■ **Work task**
Go to the line below containing "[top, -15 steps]" and print exactly from there through the line containing "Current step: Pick", both included. Print nothing else.

(Recorded data)

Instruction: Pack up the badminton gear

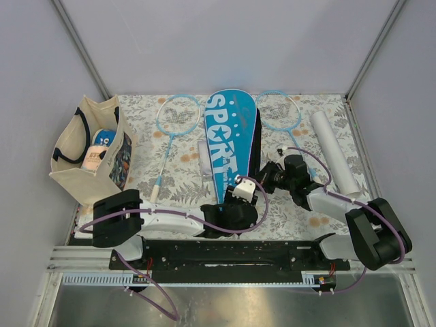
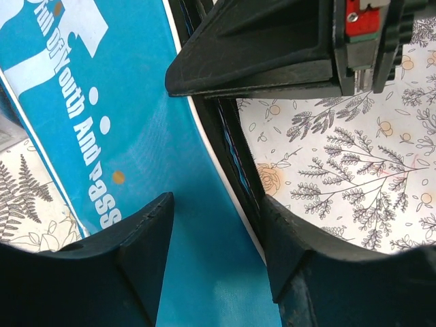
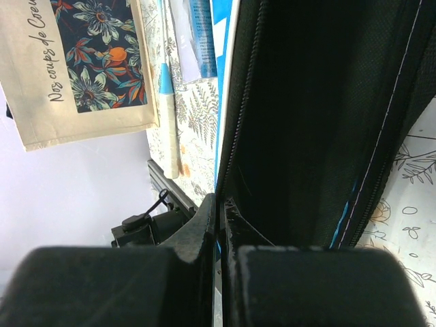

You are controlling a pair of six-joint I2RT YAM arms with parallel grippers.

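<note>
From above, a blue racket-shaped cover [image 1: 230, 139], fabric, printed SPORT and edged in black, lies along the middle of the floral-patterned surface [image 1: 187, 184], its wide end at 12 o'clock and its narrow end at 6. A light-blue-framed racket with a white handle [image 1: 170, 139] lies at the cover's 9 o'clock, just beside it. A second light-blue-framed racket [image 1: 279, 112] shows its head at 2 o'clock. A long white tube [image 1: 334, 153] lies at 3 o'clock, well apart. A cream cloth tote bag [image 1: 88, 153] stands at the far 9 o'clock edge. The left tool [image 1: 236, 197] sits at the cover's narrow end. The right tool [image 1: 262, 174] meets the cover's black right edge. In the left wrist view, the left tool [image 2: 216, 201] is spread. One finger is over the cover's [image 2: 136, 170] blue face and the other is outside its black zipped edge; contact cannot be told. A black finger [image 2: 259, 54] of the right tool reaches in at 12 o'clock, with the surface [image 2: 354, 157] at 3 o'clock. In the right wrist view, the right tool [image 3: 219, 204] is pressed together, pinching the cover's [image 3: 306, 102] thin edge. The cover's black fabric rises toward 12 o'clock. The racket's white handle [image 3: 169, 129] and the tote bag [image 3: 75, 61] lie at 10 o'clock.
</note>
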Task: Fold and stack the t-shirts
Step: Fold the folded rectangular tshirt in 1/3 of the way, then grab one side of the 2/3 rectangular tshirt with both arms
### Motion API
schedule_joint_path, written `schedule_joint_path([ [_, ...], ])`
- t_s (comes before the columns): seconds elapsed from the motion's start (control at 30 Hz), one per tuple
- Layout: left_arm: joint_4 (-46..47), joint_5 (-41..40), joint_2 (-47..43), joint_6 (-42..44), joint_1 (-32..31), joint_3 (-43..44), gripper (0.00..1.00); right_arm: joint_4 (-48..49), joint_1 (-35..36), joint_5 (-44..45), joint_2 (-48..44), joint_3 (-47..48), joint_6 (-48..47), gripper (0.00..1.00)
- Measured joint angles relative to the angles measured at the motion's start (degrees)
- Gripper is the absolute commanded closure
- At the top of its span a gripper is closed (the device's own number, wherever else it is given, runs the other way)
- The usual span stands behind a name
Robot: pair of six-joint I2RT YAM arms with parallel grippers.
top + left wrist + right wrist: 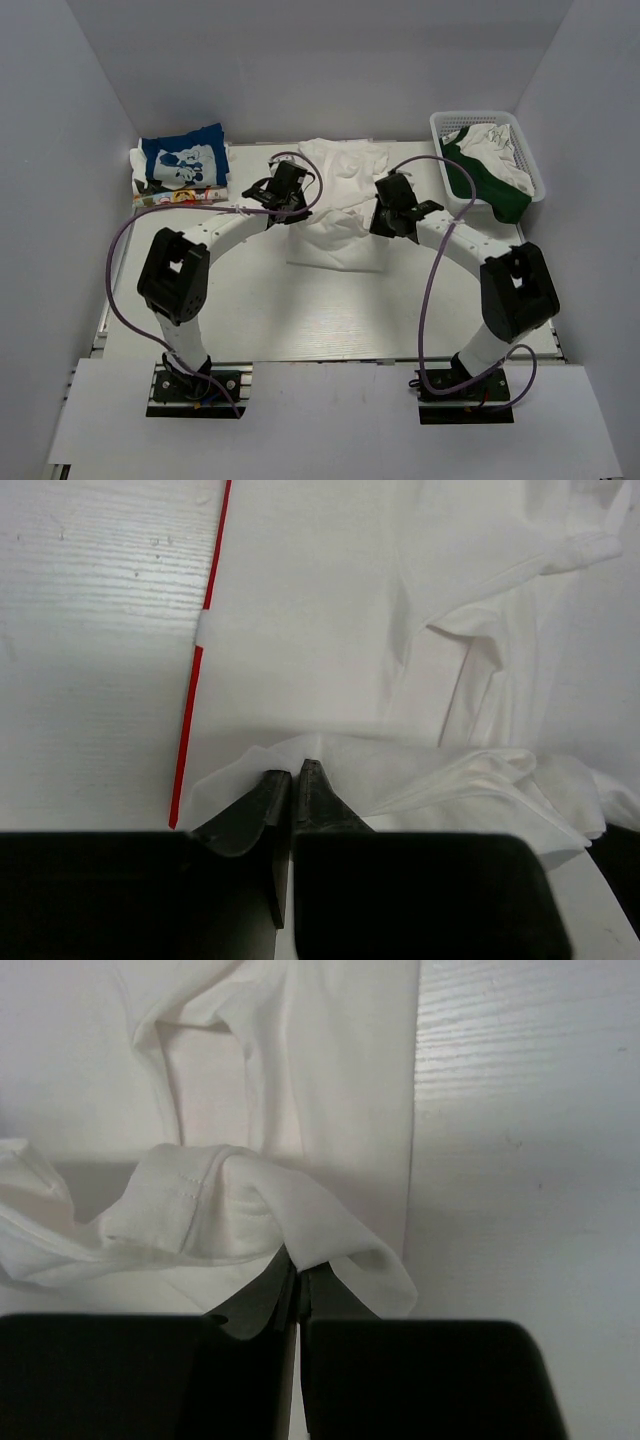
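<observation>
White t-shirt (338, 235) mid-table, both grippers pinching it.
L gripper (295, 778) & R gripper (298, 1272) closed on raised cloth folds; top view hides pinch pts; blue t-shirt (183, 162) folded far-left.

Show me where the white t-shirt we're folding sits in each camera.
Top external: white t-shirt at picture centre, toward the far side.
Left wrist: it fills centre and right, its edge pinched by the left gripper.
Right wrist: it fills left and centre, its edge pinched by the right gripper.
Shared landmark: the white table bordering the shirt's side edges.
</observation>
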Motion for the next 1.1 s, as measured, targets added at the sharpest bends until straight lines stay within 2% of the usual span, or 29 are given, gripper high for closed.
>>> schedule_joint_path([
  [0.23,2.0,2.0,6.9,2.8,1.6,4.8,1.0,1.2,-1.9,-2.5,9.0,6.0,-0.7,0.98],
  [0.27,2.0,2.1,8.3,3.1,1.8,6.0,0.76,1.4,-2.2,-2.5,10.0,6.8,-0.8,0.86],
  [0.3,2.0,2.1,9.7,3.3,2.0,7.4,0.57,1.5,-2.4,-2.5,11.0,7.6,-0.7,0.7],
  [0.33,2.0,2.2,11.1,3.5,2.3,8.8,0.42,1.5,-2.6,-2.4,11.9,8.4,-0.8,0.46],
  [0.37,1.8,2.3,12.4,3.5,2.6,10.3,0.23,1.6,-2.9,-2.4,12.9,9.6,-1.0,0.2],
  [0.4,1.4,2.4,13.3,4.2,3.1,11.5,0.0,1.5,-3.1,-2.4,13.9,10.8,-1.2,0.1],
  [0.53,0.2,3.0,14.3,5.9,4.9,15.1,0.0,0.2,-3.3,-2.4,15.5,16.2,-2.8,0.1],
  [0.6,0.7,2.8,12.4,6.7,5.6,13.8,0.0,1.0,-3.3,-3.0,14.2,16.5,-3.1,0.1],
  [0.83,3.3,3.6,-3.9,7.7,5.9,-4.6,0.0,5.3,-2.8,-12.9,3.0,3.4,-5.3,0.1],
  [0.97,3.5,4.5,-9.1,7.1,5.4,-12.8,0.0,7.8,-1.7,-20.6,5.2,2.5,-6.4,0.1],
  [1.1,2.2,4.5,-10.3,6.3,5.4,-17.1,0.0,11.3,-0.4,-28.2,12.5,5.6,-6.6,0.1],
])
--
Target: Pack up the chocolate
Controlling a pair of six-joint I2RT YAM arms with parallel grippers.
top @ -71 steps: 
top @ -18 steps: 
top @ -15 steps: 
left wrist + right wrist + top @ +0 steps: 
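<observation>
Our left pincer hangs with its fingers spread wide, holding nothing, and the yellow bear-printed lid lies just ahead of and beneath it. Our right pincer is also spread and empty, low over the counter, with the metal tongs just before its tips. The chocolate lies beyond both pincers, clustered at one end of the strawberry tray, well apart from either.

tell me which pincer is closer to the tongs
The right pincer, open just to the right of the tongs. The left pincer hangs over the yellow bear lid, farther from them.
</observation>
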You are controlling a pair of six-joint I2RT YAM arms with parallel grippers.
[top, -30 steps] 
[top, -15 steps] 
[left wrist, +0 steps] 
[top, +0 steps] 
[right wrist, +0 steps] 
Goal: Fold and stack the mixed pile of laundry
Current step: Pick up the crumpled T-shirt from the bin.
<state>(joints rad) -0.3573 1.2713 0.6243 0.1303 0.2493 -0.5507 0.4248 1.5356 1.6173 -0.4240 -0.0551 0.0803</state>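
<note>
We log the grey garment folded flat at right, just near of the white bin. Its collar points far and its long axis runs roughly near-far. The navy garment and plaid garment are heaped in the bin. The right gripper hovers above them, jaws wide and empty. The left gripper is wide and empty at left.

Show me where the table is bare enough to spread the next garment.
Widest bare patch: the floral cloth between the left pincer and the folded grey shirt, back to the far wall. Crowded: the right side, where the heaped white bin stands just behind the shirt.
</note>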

■ **Output of the task**
[top, -15 steps] 
[left wrist, +0 steps] 
[top, +0 steps] 
[right wrist, +0 steps] 
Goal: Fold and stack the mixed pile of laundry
Current step: Pick up the crumpled T-shirt from the bin.

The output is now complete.